### Activity:
The required output consists solely of the lines from the top of the listing through the line containing "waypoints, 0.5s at", transcribed exactly.

### Raw data:
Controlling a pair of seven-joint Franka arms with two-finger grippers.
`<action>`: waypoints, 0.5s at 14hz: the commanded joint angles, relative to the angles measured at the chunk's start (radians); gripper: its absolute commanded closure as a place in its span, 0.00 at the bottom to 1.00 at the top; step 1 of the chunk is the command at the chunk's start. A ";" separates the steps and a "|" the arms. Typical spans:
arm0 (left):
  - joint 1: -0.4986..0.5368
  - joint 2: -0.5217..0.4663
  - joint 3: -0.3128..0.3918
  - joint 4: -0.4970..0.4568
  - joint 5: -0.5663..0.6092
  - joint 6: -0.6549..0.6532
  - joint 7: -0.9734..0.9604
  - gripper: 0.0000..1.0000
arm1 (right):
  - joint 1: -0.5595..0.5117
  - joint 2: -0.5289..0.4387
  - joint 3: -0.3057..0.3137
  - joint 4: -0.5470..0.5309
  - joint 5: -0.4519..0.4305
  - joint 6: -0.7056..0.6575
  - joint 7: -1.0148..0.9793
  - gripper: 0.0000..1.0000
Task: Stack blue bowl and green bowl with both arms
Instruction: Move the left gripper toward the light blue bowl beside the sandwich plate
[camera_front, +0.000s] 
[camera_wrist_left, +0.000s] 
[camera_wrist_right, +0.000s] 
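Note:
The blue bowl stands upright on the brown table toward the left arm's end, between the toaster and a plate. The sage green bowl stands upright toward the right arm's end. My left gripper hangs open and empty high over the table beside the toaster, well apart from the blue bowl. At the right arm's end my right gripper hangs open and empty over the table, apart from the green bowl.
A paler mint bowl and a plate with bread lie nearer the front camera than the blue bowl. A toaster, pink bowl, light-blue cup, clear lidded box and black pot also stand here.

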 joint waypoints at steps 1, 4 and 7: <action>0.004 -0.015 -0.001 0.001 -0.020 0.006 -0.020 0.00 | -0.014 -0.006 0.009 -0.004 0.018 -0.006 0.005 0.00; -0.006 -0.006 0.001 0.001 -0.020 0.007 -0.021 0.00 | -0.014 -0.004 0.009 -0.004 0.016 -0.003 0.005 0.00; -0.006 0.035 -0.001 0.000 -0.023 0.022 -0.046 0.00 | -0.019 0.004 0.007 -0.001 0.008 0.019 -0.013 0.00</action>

### Response to this exercise:
Controlling a pair of seven-joint Franka arms with two-finger grippers.
`<action>`: waypoints, 0.5s at 14hz: the commanded joint angles, relative to the angles measured at the chunk's start (radians); gripper: its absolute commanded closure as a place in its span, 0.00 at the bottom to 1.00 at the top; step 1 of the chunk is the command at the chunk's start. A ";" separates the steps and a "|" the arms. Typical spans:

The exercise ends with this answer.